Flightright betwist dit. De kantonrechter begrijpt dat zij daartoe aanvoert dat het de vervoerder, vanwege de geruime vertraging van vlucht UA909, al ruim van tevoren bekend moest zijn dat de vlucht met ruime vertraging uitgevoerd zou worden. Gelet daarop had de vervoerder al eerder maatregelen moeten treffen, aldus Flightright. De vervoerder heeft hier tegenin gebracht dat hij wel degelijk de mogelijkheid heeft onderzocht om de passagier al vanaf Amsterdam om te boeken op alternatieve vluchten. Dit was in deze omstandigheden echter de snelste manier om de passagier naar de eindbestemming te vervoeren, aldus de vervoerder.
4.10.
De kantonrechter oordeelt dat de vervoerder voldoende aannemelijk heeft gemaakt dat hij alle redelijke maatregelen heeft genomen om de vertraging van de passagier te voorkomen en te beperken.
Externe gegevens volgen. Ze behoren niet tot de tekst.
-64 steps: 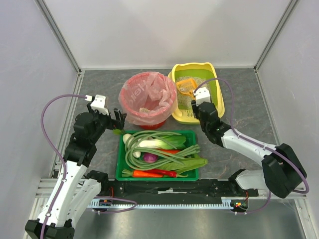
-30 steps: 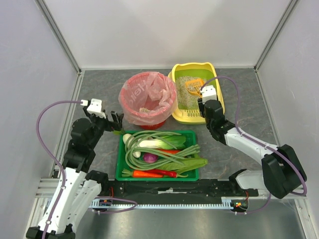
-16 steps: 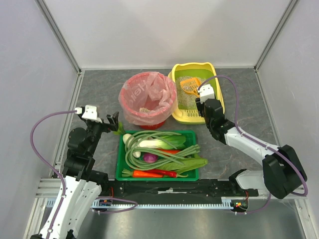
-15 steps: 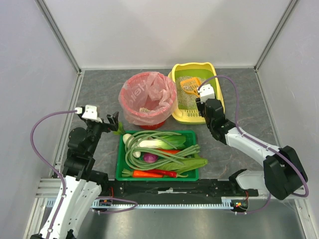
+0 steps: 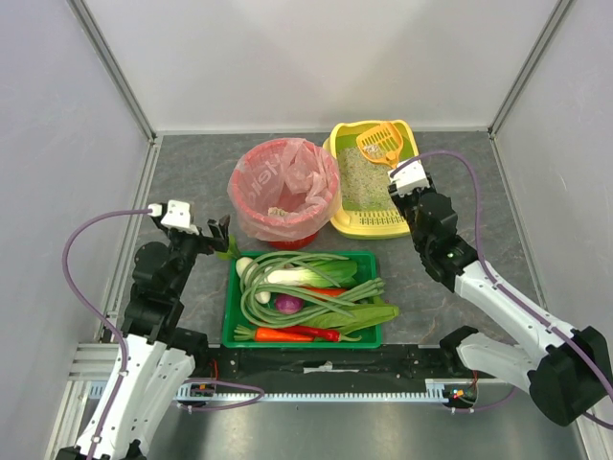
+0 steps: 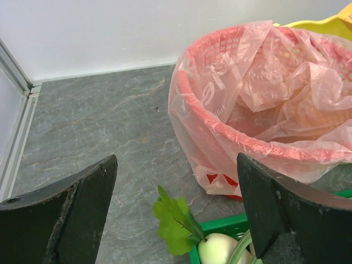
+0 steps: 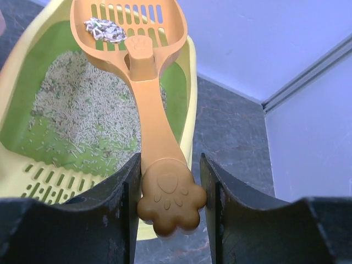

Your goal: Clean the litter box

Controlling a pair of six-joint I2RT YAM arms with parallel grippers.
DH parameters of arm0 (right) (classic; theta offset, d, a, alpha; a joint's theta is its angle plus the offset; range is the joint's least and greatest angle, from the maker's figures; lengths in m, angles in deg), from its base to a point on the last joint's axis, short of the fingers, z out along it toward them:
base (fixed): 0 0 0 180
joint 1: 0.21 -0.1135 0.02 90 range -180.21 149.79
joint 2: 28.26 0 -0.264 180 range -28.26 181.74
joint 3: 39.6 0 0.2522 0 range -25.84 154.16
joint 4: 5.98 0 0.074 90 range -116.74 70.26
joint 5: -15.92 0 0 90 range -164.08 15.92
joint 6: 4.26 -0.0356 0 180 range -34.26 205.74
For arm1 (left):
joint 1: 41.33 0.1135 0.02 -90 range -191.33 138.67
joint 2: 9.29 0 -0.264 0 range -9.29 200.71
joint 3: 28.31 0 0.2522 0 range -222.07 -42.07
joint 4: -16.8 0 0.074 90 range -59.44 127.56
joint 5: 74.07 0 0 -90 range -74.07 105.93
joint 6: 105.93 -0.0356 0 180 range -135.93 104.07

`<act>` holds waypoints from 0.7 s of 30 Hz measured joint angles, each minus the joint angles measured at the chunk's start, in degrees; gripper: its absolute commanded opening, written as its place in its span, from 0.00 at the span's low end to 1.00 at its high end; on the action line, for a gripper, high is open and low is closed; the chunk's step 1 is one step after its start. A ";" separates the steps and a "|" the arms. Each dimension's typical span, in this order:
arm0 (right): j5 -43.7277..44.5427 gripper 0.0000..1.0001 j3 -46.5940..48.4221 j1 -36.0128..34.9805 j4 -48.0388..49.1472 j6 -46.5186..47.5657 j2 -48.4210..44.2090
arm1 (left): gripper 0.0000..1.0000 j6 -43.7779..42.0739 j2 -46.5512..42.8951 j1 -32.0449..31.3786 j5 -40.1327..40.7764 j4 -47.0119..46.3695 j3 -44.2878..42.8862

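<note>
While its jaws clamp the paw-shaped handle, the right gripper [image 7: 169, 186] holds the scoop [image 7: 146, 110] roughly level.
Its slotted bowl cradles a clump [image 7: 104, 30] above the litter box [image 7: 191, 82] at the table's back right, likely so nothing spills; the left gripper [image 6: 176, 165], jaws wide apart and empty, hangs beside the bagged bin [image 6: 264, 82].

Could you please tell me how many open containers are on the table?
3: the red bin at back centre, the yellow litter box just right of it, and the green vegetable tray in front of both. None seems hidden.
</note>
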 measured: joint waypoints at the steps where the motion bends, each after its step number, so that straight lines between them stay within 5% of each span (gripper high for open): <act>1: -0.22 0.00 0.00 0.00 -0.72 0.24 0.00 | 0.96 0.00 -0.37 0.00 -0.24 0.00 0.00; 21: -1.99 0.00 4.83 2.56 -10.93 -9.55 7.23 | 0.96 0.04 -3.15 0.00 -1.29 -0.04 0.00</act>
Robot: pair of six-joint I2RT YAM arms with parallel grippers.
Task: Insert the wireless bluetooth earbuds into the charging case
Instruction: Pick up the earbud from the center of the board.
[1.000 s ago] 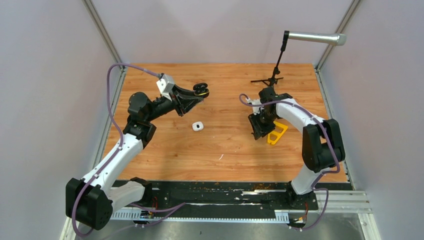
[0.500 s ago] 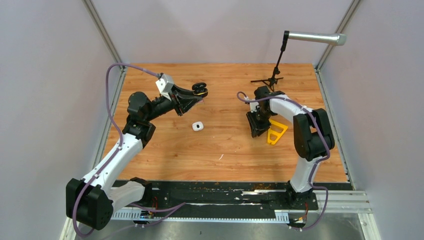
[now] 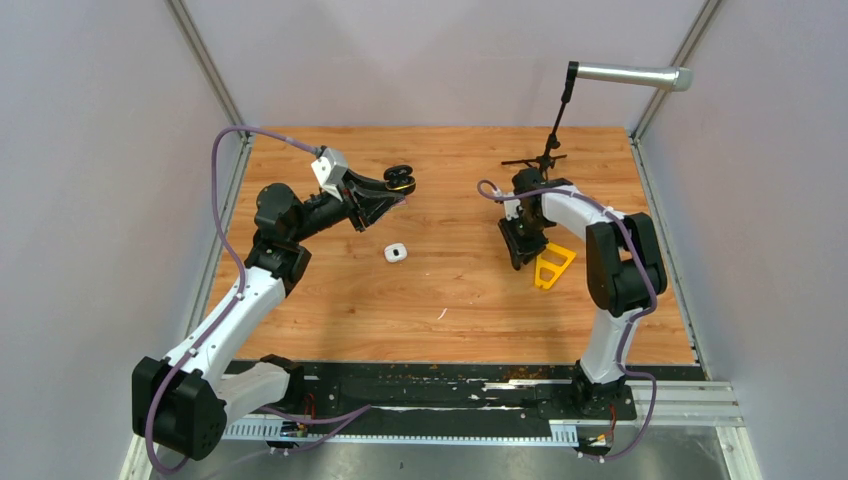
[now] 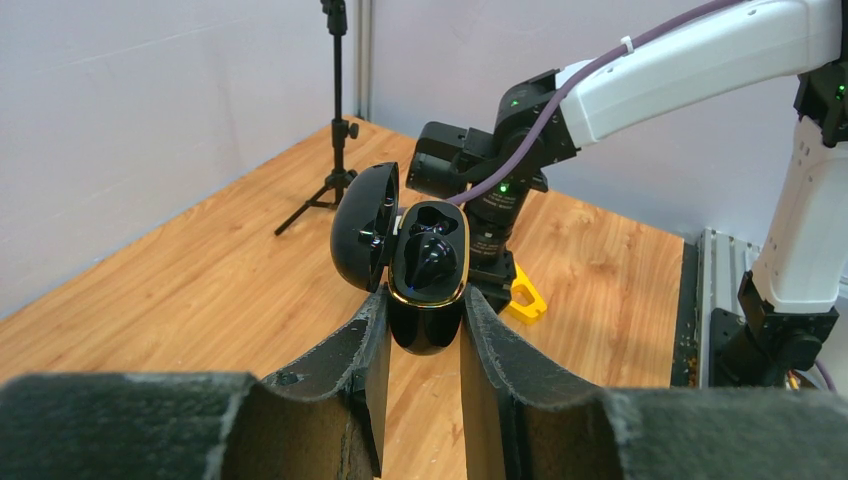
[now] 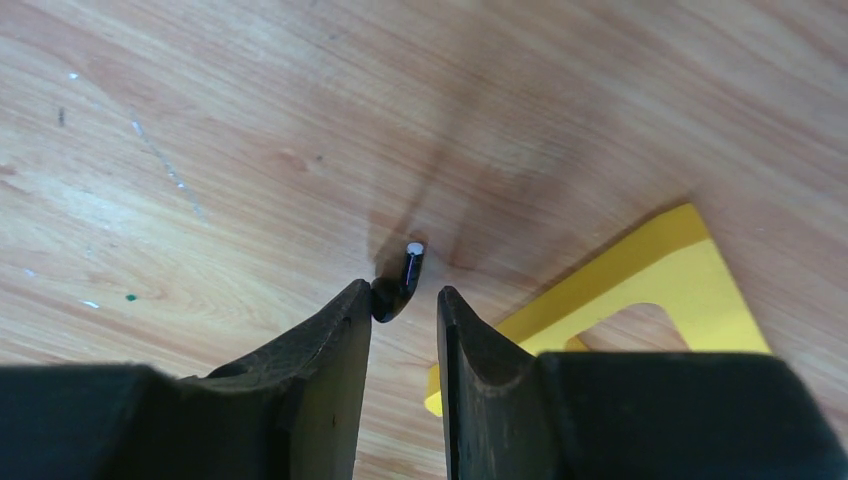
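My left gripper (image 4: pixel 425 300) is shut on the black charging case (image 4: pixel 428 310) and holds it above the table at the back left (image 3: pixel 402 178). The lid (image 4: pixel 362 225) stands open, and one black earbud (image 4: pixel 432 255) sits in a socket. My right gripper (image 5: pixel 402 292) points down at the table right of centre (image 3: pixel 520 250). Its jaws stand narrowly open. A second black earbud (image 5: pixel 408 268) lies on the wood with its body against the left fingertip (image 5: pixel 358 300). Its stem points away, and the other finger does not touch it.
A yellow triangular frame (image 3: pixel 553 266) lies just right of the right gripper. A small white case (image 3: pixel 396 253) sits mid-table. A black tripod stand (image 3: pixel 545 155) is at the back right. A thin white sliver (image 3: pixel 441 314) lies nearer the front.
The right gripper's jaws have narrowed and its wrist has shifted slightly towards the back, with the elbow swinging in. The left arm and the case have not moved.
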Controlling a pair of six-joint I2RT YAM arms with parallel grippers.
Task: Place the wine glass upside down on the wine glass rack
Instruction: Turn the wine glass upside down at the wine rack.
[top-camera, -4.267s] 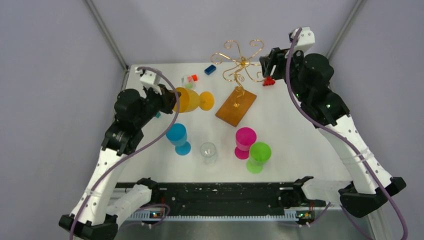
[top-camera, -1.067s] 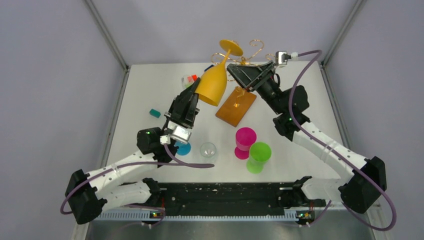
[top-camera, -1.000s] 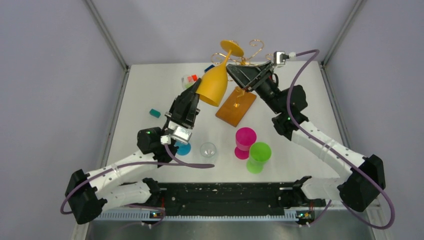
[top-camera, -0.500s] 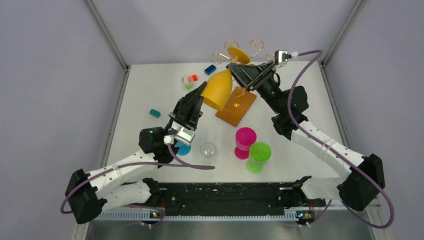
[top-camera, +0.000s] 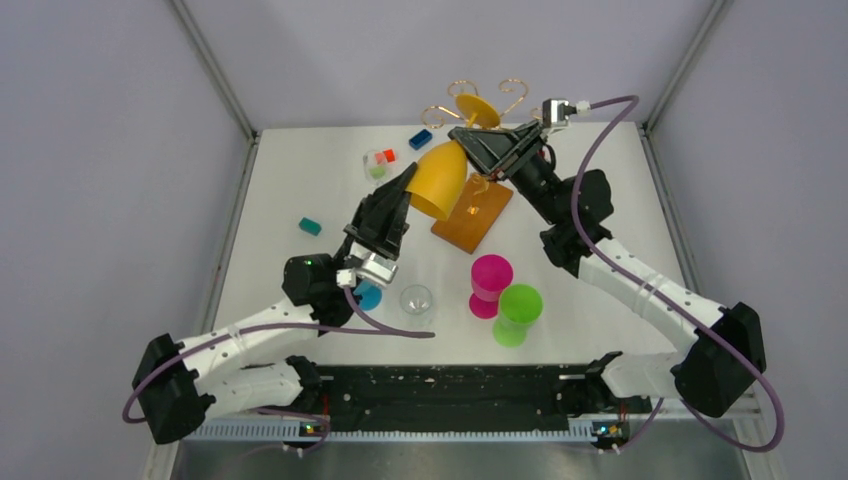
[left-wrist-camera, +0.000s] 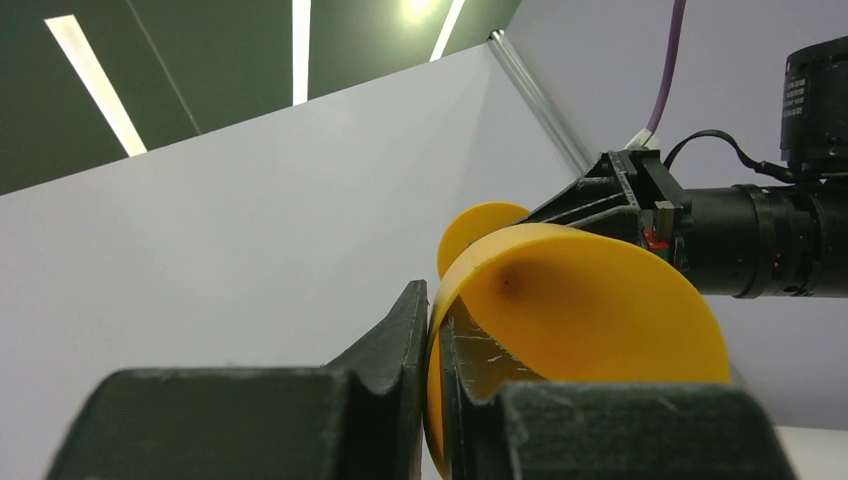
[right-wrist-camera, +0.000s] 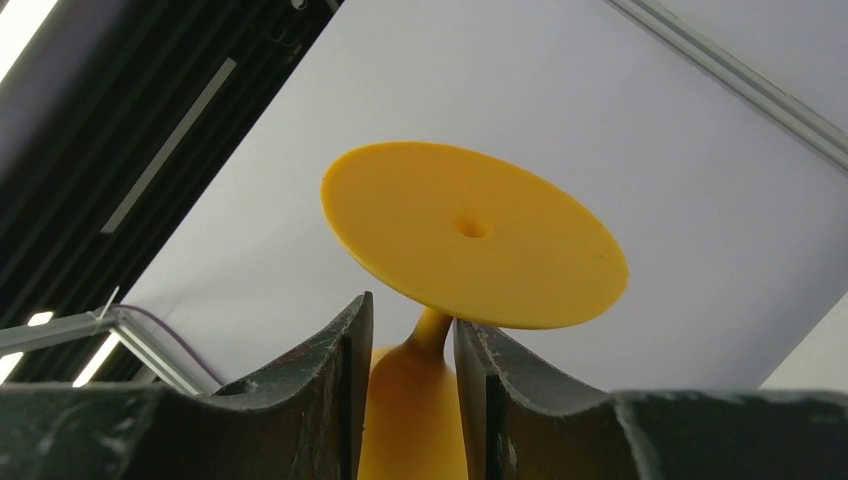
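Note:
The yellow wine glass (top-camera: 437, 180) is held upside down and tilted, with its round foot (top-camera: 477, 108) up near the rack's gold spiral arms (top-camera: 512, 88). My left gripper (top-camera: 408, 180) is shut on the bowl's rim, one finger inside and one outside (left-wrist-camera: 432, 300). My right gripper (top-camera: 462, 135) reaches in from the right. Its jaws (right-wrist-camera: 412, 315) stand a narrow way apart on either side of the stem, just under the foot (right-wrist-camera: 470, 235), with a gap on the left side. The rack's orange-brown base (top-camera: 478, 222) lies below the glass.
A pink glass (top-camera: 491, 278), a green glass (top-camera: 519, 306), a clear glass (top-camera: 416, 302) and a blue glass (top-camera: 365, 292), partly behind my left arm, stand in front. Small blocks lie at the back: blue (top-camera: 420, 139), teal (top-camera: 310, 227), red and green (top-camera: 378, 162).
My left arm has lowered the glass and carried it right, so its stem now sits between the right jaws. The right gripper has barely moved.

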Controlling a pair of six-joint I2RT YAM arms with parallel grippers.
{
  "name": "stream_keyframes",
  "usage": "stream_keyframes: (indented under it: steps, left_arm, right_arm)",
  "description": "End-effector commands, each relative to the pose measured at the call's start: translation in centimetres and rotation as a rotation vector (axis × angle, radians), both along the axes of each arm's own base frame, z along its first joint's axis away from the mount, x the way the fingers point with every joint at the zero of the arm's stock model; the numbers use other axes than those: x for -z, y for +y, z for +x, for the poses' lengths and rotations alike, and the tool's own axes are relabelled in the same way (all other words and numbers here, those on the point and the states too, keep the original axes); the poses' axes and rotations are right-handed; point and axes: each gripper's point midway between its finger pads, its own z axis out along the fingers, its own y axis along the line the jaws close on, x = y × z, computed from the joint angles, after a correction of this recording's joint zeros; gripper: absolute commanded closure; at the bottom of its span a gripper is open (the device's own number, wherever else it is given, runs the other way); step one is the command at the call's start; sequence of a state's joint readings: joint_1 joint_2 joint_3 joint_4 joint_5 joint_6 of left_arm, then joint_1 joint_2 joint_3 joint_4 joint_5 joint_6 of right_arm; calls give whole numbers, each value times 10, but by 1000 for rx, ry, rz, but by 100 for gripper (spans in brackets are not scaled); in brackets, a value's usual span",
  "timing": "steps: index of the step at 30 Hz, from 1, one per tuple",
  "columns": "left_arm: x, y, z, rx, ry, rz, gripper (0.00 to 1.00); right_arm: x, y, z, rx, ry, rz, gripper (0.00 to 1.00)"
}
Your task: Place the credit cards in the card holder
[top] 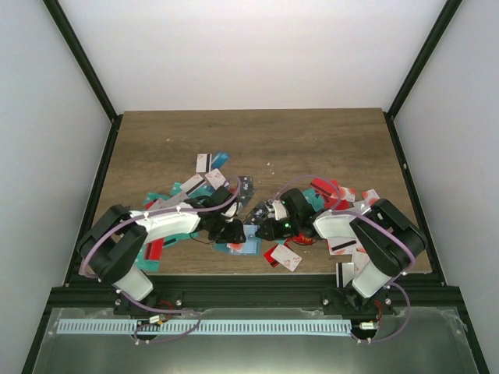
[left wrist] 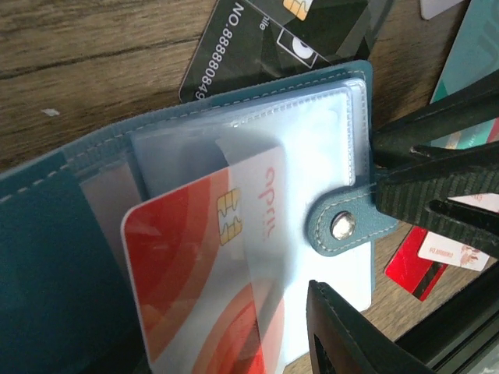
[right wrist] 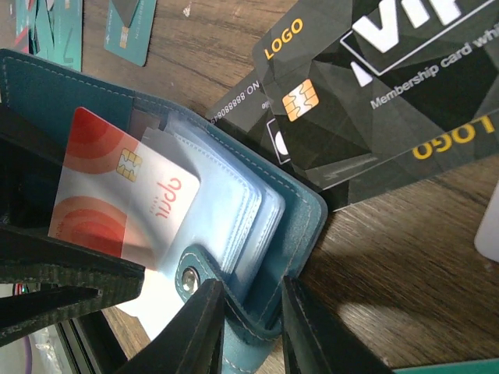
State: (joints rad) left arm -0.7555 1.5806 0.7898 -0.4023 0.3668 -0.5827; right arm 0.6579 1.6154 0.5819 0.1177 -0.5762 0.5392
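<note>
Fingers of the right gripper (right wrist: 251,292) are closed on one edge of the dull teal-blue folding card holder (right wrist: 304,210). One finger is pressed on each side of its cover, just beside the small clasp tab (right wrist: 191,269) with the silver snap. The holder is open near the middle of the desk's near edge, and its clear plastic pockets (left wrist: 312,132) can be seen inside. A red and white plastic credit card with a gold chip (left wrist: 195,257) is tucked partway into one pocket, with the chip end sticking out. The left gripper (right wrist: 117,287) is right beside that card. Its fingers are a little apart and nothing is seen between them. Black plastic cards with gold chips (right wrist: 351,117) are partly covered by the holder. More red, teal-green and white cards (top: 214,178) are scattered over the brown wooden desk (top: 257,140) toward both side edges.
</note>
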Motion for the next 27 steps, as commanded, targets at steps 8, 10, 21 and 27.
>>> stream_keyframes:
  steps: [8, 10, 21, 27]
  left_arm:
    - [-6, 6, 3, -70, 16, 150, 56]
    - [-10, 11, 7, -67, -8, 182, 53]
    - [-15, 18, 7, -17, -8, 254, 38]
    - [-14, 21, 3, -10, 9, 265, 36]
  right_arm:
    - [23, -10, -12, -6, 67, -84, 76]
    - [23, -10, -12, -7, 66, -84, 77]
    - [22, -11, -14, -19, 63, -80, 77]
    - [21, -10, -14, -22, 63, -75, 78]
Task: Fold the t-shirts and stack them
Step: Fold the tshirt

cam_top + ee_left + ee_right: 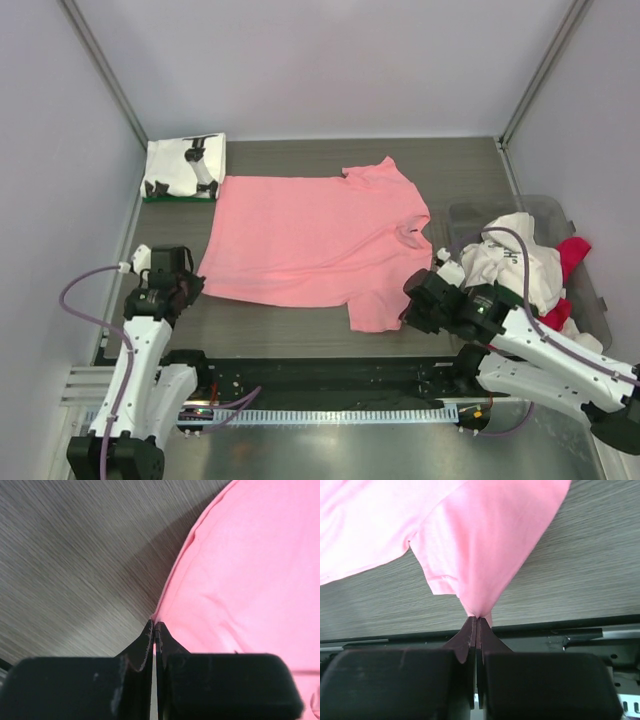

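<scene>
**Both grippers pinching the pink tee at its near edge**

The salmon-pink t-shirt (320, 235) is lying spread flat on the middle of the table (300, 335). Its collar is pointing toward the right side and its hem toward the left.

The left gripper (195, 280) is sitting at the near-left hem corner. In the left wrist view its fingers (135, 655) are pressed together, with the left gripper (154, 627) tip meeting the salmon-pink t-shirt (245, 580) edge. It looks clamped on that corner. The cloth there is staying low on the table (65, 555).

The right gripper (415, 305) is sitting at the near sleeve (372, 312). In the right wrist view the right gripper (477, 620) is closed on the sleeve tip. The salmon-pink t-shirt (485, 540) is being pulled up into a peak between the fingers (465, 640), above the table (580, 570).

At the far-left corner a folded white printed t-shirt (185, 167) is resting on top of a folded dark green t-shirt (180, 198), just beside the pink hem.

On the right a clear bin (590, 290) is holding a crumpled pile. A white t-shirt (515, 260) is lying on top, and a red t-shirt (572, 255) is showing behind and under it. The right arm is reaching across in front of the bin.
</scene>
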Robot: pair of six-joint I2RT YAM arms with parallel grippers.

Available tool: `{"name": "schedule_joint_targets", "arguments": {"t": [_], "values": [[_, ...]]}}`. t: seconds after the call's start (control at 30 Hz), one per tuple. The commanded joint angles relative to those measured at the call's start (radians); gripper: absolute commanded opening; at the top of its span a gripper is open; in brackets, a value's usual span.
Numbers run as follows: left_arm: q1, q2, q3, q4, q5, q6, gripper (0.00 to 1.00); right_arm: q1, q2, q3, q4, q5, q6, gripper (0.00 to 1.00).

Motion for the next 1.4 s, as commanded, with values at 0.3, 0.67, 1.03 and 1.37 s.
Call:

Flightright heeft daartegenover onvoldoende gemotiveerd wat er onder deze omstandigheden nog meer of anders van de vervoerder kon worden verwacht. De vordering van Flightright moet daarom worden afgewezen.
4.11.
Flightright zal in het ongelijk worden gesteld. Daarom zal zij worden veroordeeld in de kosten van de procedure. Ook de nakosten worden toegewezen, voor zover deze kosten daadwerkelijk door de passagier worden gemaakt, te vermeerderen, als betekening plaatsvindt, met de kosten van betekening van dit vonnis.

5.De beslissing

De kantonrechter:
5.1.
wijst de vordering af;
5.2.
veroordeelt Flightright tot betaling van de proceskosten, die tot en met vandaag voor de vervoerder worden vastgesteld op een bedrag van € 270,00 aan salaris van de gemachtigde van de vervoerder
en veroordeelt Flightright tot betaling van € 67,50 aan nakosten voor zover deze kosten daadwerkelijk door de vervoerder worden gemaakt
,te vermeerderen, als betekening plaatsvindt, met de kosten van betekening van dit vonnis.
5.3.
verklaart dit vonnis – voor wat de proceskostenveroordeling betreft – uitvoerbaar bij voorraad.
Dit vonnis is gewezen door mr. S. Kleij, kantonrechter, en is uitgesproken op de openbare terechtzitting van bovengenoemde datum in aanwezigheid van de griffier.